Spaces:

Amr-h
/

English_Dialect_Classifier

Sleeping

File size: 11,974 Bytes

70f7db6

import os
import sys
import warnings
import time
from collections import Counter

import torch
from speechbrain.inference.classifiers import EncoderClassifier

from audio_extractor import prepare_audio

warnings.filterwarnings("ignore")
os.environ['HF_HUB_DISABLE_SYMLINKS_WARNING'] = '1'

def predict_accent_from_chunks(chunks, classifier, early_stopping_threshold=3, confidence_threshold=0.6):
    """Predict accents for chunks iteratively with early stopping based on confident predictions only."""
    print(f"\n📦 Running prediction for up to {len(chunks)} chunks with early stopping (threshold={early_stopping_threshold}, confidence>{confidence_threshold*100}%)...")
    iterative_start_time = time.time()

    results = []
    consecutive_dialect_count = 0
    last_dialect = None
    
    processed_chunks_count_in_func = 0 # Renamed to avoid clash if this func is nested

    for i, chunk_tensor in enumerate(chunks):
        processed_chunks_count_in_func += 1
        
        current_chunk_for_batch = chunk_tensor
        if current_chunk_for_batch.ndim == 1:
            current_chunk_for_batch = current_chunk_for_batch.unsqueeze(0) # Shape: [1, T]
        elif not (current_chunk_for_batch.ndim == 2 and current_chunk_for_batch.shape[0] == 1):
            print(f"Warning: Chunk {i+1} has unexpected shape {current_chunk_for_batch.shape}. Required [T] or [1,T]. Skipping.")
            continue

        # Perform prediction for the single chunk
        out_prob, score, index, text_lab = classifier.classify_batch(current_chunk_for_batch)

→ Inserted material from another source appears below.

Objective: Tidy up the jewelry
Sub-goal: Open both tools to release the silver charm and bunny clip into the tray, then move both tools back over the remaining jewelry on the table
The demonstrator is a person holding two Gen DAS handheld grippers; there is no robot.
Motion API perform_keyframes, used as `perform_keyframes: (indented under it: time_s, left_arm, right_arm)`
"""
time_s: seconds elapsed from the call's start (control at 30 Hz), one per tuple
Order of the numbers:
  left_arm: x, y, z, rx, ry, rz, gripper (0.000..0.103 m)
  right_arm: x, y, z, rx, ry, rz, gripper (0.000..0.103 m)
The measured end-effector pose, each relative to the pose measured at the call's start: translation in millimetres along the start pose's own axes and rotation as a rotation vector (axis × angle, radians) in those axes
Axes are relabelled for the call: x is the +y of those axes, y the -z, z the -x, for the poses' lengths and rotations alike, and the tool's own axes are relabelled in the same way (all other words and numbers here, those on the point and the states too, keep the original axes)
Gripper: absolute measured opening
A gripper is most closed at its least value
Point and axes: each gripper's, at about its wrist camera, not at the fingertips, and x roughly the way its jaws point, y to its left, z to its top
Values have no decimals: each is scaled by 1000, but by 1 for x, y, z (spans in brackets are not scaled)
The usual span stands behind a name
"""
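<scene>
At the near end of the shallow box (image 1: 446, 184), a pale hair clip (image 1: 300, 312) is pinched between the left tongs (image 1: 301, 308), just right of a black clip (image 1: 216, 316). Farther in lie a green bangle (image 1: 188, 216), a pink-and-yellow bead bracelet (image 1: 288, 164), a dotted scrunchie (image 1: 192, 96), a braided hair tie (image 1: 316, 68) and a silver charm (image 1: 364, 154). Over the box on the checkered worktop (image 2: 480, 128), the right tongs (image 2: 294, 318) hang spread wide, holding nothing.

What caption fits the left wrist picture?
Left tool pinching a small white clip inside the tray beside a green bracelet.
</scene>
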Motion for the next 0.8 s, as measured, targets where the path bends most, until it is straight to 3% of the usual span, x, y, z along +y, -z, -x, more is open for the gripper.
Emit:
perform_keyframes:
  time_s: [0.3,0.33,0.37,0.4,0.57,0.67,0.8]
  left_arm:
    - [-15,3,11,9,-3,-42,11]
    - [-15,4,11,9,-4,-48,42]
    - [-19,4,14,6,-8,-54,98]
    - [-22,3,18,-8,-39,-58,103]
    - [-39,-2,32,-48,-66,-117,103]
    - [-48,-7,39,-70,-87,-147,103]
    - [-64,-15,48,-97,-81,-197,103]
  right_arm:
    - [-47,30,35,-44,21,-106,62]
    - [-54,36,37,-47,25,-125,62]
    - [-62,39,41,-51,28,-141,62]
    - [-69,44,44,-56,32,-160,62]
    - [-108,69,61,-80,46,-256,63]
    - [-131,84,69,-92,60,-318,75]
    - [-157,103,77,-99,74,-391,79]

        accent = text_lab[0] # Batch of 1
        confidence = score[0].item()
        class_idx = index[0].item()
        
        # Determine if prediction is confident enough
        is_confident = confidence > confidence_threshold
        confidence_indicator = "✓" if is_confident else "✗"
        
        print(f"Chunk {i+1}/{len(chunks)}: {accent} | Confidence: {confidence:.2f} {confidence_indicator}")
        
        current_result = {
            "chunk_index_original": i + 1,
            "accent": accent,
            "confidence": confidence,
            "class_index": class_idx,
            "is_confident": is_confident
        }
        results.append(current_result)

        # Only consider confident predictions for early stopping
        if is_confident:
            if accent == last_dialect:
                consecutive_dialect_count += 1
            else:
                last_dialect = accent
                consecutive_dialect_count = 1

            if consecutive_dialect_count >= early_stopping_threshold:
                print(f"\n⚠️ Early stopping triggered after processing chunk {i+1}: "
                      f"{early_stopping_threshold} consecutive confident chunks predicted '{last_dialect}'.")
                break
        else:
            # Reset consecutive count if prediction is not confident
            consecutive_dialect_count = 0
            last_dialect = None
            
    iterative_end_time = time.time()
    num_actually_processed = len(results)
    confident_predictions = sum(1 for r in results if r["is_confident"])
    print(f"[⏱️] Prediction for {num_actually_processed} out of {len(chunks)} available chunks took {iterative_end_time - iterative_start_time:.2f} seconds.")
    print(f"[📊] {confident_predictions}/{num_actually_processed} predictions were confident (>{confidence_threshold*100}%).")
    
    # Add sequential "chunk" number for processed chunks
    for idx, res_item in enumerate(results):
        res_item["chunk"] = idx + 1

    return results

def get_final_verdict(chunk_results, confidence_threshold=0.6):
    """Determine final accent based on confident predictions only (confidence > threshold)."""
    if not chunk_results:
        return None, 0.0, {}, {}

    # Filter for confident predictions only
    confident_results = [r for r in chunk_results if r["confidence"] > confidence_threshold]
    
    if not confident_results:
        print(f"\n⚠️ No confident predictions found (confidence > {confidence_threshold*100}%). Using all predictions as fallback.")
        confident_results = chunk_results

    accent_confidence_sum = {}
    accent_counts = Counter()
    all_accent_counts = Counter()  # Track all predictions for reporting

    # Calculate stats for confident predictions
    for result in confident_results:
        accent = result["accent"]
        confidence = result["confidence"]
        accent_counts[accent] += 1
        accent_confidence_sum[accent] = accent_confidence_sum.get(accent, 0.0) + confidence

    # Calculate stats for all predictions (for reporting)
    for result in chunk_results:
        all_accent_counts[result["accent"]] += 1

    final_accent = max(accent_confidence_sum, key=accent_confidence_sum.get)
    final_confidence = accent_confidence_sum[final_accent] / accent_counts[final_accent]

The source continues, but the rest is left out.